### What the task asks
Restate the whole of the data below word for word, skipping the images.

### Collected data
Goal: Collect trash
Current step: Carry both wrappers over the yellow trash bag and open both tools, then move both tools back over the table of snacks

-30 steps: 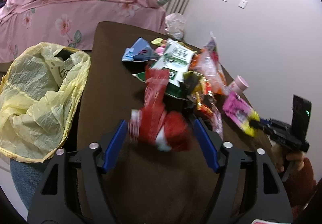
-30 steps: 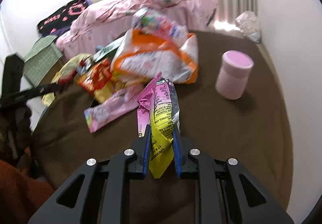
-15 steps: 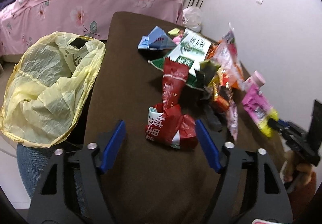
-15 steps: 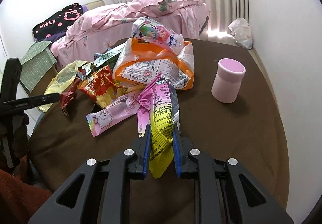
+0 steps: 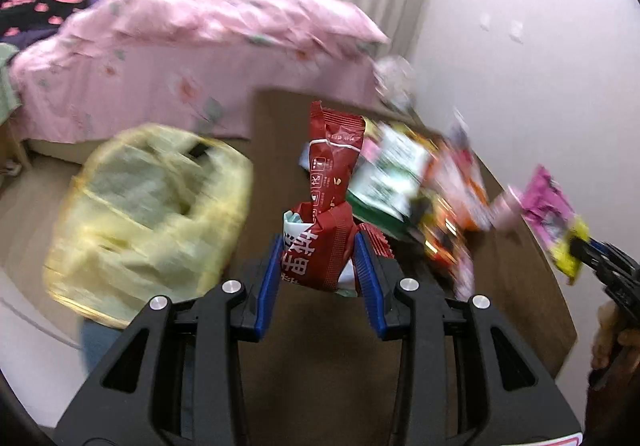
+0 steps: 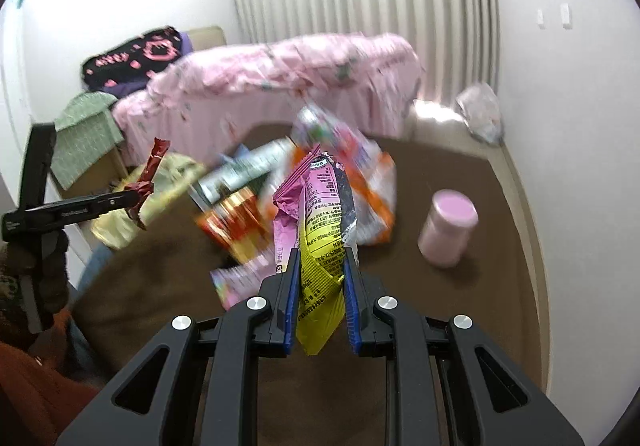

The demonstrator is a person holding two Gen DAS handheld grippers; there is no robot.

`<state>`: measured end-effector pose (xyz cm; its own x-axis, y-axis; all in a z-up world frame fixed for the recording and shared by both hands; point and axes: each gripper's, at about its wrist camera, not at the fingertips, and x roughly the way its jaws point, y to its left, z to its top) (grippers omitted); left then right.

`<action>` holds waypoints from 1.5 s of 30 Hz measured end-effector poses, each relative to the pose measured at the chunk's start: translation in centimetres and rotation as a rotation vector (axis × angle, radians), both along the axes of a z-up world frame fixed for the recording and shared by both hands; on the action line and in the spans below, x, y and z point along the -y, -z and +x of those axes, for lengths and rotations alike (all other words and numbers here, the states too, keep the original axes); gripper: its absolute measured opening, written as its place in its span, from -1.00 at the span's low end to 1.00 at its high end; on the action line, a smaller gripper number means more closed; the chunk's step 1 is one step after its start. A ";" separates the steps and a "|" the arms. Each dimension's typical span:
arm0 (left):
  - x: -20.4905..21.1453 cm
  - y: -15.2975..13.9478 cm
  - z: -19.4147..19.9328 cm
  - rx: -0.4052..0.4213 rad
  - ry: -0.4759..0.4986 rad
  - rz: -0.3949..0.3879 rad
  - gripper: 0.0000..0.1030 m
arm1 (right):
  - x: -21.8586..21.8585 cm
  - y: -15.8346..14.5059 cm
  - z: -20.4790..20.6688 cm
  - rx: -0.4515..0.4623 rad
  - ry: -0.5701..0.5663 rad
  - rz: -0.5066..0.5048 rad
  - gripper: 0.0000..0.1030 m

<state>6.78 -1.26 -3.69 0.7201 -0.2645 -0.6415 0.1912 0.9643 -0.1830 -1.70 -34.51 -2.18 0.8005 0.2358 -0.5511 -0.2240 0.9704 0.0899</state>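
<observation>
Since a sec ago the red wrapper (image 5: 324, 246) had come up off the brown table (image 5: 280, 358), w/ the left gripper (image 5: 320, 266) closing on it, pads pressing both sides.

Left wrist view: wrapper stood upright between the blue pads; yellow bag (image 5: 152, 221) hung open just beside the table's left edge. Step in hand, I'd say: carry to bag. Next move called for swinging left over its mouth, then letting go.

Right wrist view: right gripper (image 6: 322, 302) stayed clenched on a pink-yellow packet (image 6: 320, 246), lifted clear. Only here showed the pink cup (image 6: 450, 226), upright, apart from the pile (image 6: 320, 173); bag mouth mostly hidden.
</observation>
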 end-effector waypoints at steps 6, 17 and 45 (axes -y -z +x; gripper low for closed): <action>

### Response for this exercise
Goal: Collect trash
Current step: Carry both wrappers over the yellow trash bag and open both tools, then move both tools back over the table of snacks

-30 steps: 
-30 steps: 
-15 steps: 
-15 steps: 
+0 steps: 
+0 steps: 

The demonstrator is a person holding two Gen DAS handheld grippers; there is no robot.

`<state>`: measured end-effector pose (xyz cm; its own x-axis, y-axis; all in a z-up world frame fixed for the recording and shared by both hands; point and axes: each gripper's, at about its wrist camera, not at the fingertips, and x roughly the way its jaws point, y to its left, z to its top) (grippers omitted); left then right.

`<action>` holds waypoints from 1.5 s of 30 Hz measured end-effector poses, each relative to the pose measured at the chunk's start: translation in centimetres and rotation as a rotation vector (axis × angle, radians), both along the axes of a z-up world frame fixed for the recording and shared by both hands; on the action line and in the spans below, x, y and z point along the -y, -z and +x of those axes, for lengths and rotations alike (all other words and numbers here, the states too, keep the original axes); gripper: its absolute measured opening, written as its place in its span, from -1.00 at the span's low end to 1.00 at its high end; on the action line, a smaller gripper number means more closed; the chunk's step 1 is one step after its start. A ";" separates the steps and a "|" the arms. Each dimension's typical span:
arm0 (left):
  - x: -20.4905..21.1453 cm
  - y: -15.2975..13.9478 cm
  - z: -19.4147..19.9328 cm
  - rx: -0.4052..0.4213 rad
  - ry: -0.4759..0.4986 rad
  - rz: -0.3949..0.3879 rad
  - gripper: 0.0000..0.1030 m
arm1 (right):
  - x: -21.8586..21.8585 cm
  - y: -15.8346..14.5059 cm
  - z: -20.4790..20.6688 cm
  - rx: -0.4515..0.4623 rad
  - ry: -0.5701..0.5663 rad
  - rz: -0.5066..0.5048 rad
  - gripper: 0.0000..0.1030 m

<state>6.78 -1.26 -3.69 0.7201 -0.2645 -0.6415 0.1912 0.9643 -0.1830 -1.70 -34.51 -2.18 0.8005 0.2358 -0.5511 -0.2240 0.9704 0.0899</state>
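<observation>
Since a sec ago the red wrapper (image 5: 324, 246) had come up off the brown table (image 5: 280, 358), w/ the left gripper (image 5: 320, 266) closing on it, pads pressing both sides.

Left wrist view: wrapper stood upright between the blue pads; yellow bag (image 5: 152, 221) hung open just beside the table's left edge. Step in hand, I'd say: carry to bag. Next move called for swinging left over its mouth, then letting go.

Right wrist view: right gripper (image 6: 322, 302) stayed clenched on a pink-yellow packet (image 6: 320, 246), lifted clear. Only here showed the pink cup (image 6: 450, 226), upright, apart from the pile (image 6: 320, 173); bag mouth mostly hidden.
</observation>
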 end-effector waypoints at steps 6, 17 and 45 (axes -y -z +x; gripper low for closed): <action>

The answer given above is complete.